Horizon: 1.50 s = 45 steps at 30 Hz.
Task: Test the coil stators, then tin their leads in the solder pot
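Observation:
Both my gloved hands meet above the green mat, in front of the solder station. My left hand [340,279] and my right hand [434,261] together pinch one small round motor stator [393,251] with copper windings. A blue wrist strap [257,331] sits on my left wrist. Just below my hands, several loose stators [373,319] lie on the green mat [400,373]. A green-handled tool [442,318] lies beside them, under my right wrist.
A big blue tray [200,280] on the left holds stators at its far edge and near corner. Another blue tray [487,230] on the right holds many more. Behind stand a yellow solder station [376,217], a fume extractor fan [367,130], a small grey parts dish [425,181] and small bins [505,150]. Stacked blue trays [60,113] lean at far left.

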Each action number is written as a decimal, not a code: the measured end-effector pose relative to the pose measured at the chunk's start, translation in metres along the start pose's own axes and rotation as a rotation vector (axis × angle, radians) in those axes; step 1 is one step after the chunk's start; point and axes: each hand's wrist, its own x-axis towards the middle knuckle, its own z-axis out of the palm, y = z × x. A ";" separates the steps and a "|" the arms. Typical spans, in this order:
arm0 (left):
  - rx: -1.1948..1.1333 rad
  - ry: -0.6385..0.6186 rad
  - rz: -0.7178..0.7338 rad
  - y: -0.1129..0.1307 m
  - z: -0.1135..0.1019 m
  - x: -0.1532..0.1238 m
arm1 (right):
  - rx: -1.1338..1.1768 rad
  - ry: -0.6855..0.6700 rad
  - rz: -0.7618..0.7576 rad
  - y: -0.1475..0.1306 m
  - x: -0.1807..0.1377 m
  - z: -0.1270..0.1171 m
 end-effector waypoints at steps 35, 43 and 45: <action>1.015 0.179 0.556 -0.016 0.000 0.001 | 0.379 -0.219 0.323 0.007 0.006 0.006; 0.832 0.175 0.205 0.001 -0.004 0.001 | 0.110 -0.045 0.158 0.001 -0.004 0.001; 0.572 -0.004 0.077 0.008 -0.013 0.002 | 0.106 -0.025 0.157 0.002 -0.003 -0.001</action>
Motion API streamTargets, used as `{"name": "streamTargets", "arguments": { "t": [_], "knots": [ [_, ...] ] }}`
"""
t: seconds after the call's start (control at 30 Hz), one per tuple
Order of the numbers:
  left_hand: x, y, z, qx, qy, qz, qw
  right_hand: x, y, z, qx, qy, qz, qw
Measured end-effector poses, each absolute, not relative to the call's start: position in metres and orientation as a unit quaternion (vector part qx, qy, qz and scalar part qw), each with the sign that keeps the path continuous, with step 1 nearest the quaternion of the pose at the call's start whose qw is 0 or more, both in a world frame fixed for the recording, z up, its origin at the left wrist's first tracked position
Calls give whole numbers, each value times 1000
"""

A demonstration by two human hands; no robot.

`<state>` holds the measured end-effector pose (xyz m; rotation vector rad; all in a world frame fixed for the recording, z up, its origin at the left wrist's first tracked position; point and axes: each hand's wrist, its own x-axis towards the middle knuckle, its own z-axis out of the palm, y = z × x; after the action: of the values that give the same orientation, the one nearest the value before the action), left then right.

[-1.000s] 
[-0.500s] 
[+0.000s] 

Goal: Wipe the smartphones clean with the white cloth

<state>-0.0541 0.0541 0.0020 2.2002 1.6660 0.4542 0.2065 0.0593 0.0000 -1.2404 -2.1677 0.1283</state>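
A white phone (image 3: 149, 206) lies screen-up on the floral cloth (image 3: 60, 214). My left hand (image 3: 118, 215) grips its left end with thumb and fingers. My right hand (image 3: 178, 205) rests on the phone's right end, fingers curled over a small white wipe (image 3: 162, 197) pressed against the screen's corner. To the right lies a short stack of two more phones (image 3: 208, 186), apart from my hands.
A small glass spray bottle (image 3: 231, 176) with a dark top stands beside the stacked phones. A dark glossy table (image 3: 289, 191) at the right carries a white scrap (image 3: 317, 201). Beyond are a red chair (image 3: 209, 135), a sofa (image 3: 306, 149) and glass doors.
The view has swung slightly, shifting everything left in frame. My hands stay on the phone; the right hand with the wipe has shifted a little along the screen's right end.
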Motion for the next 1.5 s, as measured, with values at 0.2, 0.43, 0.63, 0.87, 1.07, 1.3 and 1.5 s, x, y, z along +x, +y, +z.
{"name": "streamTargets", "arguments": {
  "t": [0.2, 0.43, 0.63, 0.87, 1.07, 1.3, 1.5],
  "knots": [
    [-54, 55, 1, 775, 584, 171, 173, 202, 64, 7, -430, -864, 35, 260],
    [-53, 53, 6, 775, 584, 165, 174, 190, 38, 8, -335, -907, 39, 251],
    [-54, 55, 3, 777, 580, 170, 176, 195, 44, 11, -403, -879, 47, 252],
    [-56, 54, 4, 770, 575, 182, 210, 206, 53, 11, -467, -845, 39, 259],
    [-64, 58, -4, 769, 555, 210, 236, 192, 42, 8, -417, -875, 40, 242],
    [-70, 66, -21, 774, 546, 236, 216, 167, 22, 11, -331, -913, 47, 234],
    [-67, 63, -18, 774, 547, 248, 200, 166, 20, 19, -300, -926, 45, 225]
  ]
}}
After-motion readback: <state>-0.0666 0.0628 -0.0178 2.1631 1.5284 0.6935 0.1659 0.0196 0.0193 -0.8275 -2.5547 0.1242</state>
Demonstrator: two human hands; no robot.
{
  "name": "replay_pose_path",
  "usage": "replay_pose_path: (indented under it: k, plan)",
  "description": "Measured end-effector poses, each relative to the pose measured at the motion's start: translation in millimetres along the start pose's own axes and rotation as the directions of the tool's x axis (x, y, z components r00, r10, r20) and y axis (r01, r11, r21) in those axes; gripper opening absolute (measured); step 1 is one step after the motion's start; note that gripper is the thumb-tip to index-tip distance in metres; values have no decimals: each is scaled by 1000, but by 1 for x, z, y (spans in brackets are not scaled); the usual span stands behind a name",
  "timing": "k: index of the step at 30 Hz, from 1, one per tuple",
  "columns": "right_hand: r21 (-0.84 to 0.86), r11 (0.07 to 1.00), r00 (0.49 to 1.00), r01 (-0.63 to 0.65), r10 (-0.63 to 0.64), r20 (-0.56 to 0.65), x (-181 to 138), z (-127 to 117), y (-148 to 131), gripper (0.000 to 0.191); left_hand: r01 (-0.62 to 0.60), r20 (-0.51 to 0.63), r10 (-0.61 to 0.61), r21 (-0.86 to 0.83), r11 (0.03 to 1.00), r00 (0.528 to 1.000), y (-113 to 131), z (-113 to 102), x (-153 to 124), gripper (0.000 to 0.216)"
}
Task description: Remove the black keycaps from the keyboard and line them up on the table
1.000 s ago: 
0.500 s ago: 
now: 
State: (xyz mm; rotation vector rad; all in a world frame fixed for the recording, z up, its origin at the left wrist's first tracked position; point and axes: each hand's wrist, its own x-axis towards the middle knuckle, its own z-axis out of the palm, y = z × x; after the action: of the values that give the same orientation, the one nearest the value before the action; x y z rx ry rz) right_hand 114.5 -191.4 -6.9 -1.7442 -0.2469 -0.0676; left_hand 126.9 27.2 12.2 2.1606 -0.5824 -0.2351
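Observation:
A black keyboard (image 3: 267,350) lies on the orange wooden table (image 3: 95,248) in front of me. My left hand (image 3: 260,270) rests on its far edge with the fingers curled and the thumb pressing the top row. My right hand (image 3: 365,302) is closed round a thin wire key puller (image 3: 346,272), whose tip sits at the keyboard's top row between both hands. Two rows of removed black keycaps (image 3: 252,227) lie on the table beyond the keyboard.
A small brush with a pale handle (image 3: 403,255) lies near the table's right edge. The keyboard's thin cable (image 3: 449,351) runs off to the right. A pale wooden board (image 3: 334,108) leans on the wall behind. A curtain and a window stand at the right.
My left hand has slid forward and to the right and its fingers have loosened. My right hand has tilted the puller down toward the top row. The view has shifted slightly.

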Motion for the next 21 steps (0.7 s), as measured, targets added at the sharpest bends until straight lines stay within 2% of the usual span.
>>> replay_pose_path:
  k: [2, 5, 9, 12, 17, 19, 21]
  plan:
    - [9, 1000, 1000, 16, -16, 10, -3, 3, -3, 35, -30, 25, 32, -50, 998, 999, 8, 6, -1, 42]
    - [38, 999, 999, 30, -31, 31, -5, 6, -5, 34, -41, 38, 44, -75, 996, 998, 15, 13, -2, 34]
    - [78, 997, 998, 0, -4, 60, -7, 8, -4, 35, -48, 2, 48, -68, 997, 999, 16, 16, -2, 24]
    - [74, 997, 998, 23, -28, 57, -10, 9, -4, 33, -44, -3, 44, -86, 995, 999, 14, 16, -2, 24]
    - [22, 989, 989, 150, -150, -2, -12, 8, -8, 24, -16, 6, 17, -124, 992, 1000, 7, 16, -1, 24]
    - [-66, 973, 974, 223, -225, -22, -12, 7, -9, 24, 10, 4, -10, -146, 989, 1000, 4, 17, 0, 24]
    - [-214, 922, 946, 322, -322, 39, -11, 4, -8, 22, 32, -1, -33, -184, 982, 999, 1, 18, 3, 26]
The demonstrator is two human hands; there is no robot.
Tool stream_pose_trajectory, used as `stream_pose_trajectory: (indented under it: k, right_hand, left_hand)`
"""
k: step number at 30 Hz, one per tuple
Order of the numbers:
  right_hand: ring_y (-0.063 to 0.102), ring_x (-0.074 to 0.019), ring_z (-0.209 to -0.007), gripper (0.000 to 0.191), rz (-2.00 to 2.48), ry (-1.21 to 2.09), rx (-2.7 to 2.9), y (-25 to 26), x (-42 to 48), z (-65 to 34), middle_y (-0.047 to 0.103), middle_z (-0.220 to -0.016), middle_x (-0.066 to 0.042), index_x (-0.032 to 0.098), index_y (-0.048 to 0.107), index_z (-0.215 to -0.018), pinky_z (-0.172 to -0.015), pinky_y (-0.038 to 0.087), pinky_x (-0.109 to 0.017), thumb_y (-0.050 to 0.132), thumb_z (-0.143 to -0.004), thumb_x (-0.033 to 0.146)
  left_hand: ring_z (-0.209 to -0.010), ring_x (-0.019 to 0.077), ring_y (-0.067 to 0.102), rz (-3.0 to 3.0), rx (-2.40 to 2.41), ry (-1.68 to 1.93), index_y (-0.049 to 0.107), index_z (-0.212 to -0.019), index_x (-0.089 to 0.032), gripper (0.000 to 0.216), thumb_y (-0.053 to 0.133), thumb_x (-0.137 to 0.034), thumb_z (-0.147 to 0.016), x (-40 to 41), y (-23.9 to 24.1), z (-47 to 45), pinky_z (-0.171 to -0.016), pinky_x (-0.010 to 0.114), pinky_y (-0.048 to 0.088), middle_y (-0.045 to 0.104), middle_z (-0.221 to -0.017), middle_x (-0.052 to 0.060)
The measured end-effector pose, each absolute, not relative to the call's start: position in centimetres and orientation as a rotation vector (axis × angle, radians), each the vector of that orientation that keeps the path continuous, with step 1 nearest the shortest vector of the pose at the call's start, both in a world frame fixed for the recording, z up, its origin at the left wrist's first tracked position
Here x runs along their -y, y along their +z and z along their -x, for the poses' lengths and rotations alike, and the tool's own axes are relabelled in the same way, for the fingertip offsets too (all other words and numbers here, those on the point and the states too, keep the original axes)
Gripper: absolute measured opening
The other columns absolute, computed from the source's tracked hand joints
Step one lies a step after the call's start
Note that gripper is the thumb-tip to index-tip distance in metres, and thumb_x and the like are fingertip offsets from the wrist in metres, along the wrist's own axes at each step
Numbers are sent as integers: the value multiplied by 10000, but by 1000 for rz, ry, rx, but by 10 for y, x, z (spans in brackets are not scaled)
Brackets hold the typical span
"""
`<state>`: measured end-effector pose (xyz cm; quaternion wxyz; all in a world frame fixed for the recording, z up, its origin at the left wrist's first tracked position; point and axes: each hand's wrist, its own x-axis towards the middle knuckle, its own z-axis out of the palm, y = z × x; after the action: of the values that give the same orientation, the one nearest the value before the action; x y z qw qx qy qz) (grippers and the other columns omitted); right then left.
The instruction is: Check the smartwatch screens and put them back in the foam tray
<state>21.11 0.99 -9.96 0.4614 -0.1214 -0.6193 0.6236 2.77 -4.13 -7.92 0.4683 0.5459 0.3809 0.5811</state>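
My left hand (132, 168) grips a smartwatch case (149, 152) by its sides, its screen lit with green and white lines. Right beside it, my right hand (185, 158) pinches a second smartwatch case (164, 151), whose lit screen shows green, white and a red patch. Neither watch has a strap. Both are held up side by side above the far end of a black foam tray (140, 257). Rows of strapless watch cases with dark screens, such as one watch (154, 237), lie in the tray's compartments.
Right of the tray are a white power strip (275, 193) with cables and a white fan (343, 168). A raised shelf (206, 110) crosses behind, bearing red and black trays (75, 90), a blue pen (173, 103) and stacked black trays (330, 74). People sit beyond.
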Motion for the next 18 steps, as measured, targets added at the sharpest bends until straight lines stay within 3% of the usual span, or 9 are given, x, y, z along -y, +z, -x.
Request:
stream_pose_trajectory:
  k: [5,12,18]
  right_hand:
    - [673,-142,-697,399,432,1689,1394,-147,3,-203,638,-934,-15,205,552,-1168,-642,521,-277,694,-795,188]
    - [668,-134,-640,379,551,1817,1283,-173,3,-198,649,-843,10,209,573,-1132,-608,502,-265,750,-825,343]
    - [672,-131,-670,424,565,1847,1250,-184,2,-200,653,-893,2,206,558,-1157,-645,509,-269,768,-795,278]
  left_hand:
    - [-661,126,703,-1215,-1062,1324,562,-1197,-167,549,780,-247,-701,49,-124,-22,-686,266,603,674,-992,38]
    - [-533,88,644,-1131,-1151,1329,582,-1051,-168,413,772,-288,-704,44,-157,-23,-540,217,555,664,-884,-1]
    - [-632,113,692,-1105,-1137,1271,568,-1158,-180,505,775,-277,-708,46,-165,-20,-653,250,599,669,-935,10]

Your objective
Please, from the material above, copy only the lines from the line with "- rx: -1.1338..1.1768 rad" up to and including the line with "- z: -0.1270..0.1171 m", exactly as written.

Written response
  - rx: -1.1338..1.1768 rad
  - ry: -0.6855..0.6700 rad
  - rz: -0.7618..0.7576 rad
  - y: -0.1475..0.1306 m
  - x: -0.1807..0.1377 m
  - z: -0.1270..0.1171 m

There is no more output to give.